Black Voices: Picture Books as Antiracist Resources

As an institution, The Carle is committed to listening and learning about racism and the legacy of white-dominated narratives. We continue to reflect on our own gaps in knowledge, to learn and adopt antiracist practices, and to think critically about the books we choose to highlight in our programs and spaces.  As part of this work, The Carle Bookshop and Reading Library staff have been looking deeply and critically at our collections. Whose voices have been amplified or silenced on our shelves? In the Reading Library, we conducted a two-year diversity audit of our collection to help identify gaps in our collection. Amongst other things, the audit revealed our need to include more titles that address race and racism, and to offer more representations of People of Color by BIPOC creators.  In the bookstore, we’re committed to the ongoing work of constantly reevaluating the books we offer for sale, identifying and filling gaps of the books and voices that are absent, educating ourselves as staff who are often looked to for recommendations and resources, and to using our roles as book buyers and booksellers to elevate the voices from BIPOC creators.  

Working together with Literacy Educator, David Feinstein, the bookstore staff wanted to share resources and books we found helpful when doing our own reflections and research, as well as highlight new and much needed additions to our shelves. Currently on display in The Carle’s Reading Library, the book exhibit Black Voices: Picture Books as Antiracist Resources features 70 newly acquired titles by Black artists and writers representing a diverse range of stories starring Black characters. In addition to bringing joy and discovery, we hope these books serve as antiracist resources that encourage honest discussion of representation, race and racism; celebrate a range of Black lives and experiences; and advocate for solidarity in the struggle for racial justice and equity.

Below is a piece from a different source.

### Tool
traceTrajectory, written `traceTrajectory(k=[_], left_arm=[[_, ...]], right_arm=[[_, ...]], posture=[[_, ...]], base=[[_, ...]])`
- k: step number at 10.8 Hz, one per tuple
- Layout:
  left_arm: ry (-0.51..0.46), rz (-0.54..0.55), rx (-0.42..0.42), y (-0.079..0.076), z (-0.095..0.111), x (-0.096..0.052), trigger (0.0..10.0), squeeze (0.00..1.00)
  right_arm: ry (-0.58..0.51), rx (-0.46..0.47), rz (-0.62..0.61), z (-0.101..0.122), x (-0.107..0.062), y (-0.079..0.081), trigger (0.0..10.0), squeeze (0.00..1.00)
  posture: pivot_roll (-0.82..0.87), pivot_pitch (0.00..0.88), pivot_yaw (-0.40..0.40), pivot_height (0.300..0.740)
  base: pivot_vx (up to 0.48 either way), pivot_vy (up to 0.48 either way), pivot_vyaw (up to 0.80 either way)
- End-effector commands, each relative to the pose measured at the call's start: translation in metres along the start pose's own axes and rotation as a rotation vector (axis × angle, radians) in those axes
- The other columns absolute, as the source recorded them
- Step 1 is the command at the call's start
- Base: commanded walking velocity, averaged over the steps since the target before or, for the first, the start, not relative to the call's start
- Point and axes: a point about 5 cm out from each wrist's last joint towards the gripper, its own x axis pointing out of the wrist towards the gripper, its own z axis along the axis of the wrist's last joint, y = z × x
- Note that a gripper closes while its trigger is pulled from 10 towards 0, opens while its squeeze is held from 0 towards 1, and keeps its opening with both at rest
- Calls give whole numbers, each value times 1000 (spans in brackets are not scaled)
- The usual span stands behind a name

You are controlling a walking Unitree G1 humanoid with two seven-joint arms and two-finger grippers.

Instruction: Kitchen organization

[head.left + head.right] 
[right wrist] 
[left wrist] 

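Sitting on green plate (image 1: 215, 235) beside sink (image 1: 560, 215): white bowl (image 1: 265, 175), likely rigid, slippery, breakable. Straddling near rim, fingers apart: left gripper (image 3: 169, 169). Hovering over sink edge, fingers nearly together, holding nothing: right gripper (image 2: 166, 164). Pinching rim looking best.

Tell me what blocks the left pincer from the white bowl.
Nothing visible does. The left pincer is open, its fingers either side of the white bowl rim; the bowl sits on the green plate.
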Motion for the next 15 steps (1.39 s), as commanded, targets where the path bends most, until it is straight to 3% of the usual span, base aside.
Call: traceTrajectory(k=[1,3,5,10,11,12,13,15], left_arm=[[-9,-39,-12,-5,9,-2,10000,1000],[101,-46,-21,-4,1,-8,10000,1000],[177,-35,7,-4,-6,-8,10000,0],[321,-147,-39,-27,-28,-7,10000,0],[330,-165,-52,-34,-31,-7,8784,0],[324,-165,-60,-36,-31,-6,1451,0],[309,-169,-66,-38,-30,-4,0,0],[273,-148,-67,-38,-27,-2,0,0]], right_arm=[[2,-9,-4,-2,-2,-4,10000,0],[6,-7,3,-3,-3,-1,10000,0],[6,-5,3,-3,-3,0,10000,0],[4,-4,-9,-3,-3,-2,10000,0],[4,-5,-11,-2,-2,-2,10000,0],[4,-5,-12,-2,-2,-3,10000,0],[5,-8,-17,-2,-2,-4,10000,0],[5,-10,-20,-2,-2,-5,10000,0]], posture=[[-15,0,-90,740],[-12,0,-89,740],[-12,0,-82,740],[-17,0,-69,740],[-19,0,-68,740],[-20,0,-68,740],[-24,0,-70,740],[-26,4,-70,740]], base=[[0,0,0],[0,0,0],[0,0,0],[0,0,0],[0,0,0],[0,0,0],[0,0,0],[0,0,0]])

 Picture books as Antiracist Resources exhibition

Black Voices: Picture Books as Antiracist Resources 

Talking Race & Racism   

It's never too early to start talking about race with children. Research shows that children not only recognize race from a young age, but also develop racial biases by ages three to five. If you're looking for tools to begin honest discussions about race and racism, check out these titles:

 Can I Touch Your Hair?, Chocolate Me!, Don't Touch My Hair!, The Day You Begin, Freedom Summer, Honeysmoke, I Am Enough, I Am Alfonso Jones, and I Too Am America

Can I Touch YOur Hair?: Poems of Race, Mistakes, and Friendship by Irene Latham, Charles Waters, illustrated by Sean Qualls and Selina Alko

Chocolate Me! by Taye Diggs, illustrated by Shane Evans

Don't Touch My Hair! by Sharee Miller

The Day You Begin by Jacqueline Woodson, illustrated by Rafael López

Freedom Summer by Deborah Wiles, illustrated by Jerome Lagarrigue

Heart and Soul: The Story of America and African Americans by Kadir Nelson

Honeysmoke by Monique Fields, illustrated by Yesenia Moises

I Am Alfonso Jones by Tony Medina, illustrated by Stacey Robinson and John Jennings

I Am Enough by Grace Byers, illustrated by Keturah A. Bobo

I, Too, Am America by Langston Hughes, illustrated by Bryan Collier

 Let's Talk About Race, New Kid, The Other Side, A Place Like Me, Skin Again, Something Happened in Our Town, Tan to Tamarind, The Undefeated, Whose Toes are Those?, and Why Am I Me?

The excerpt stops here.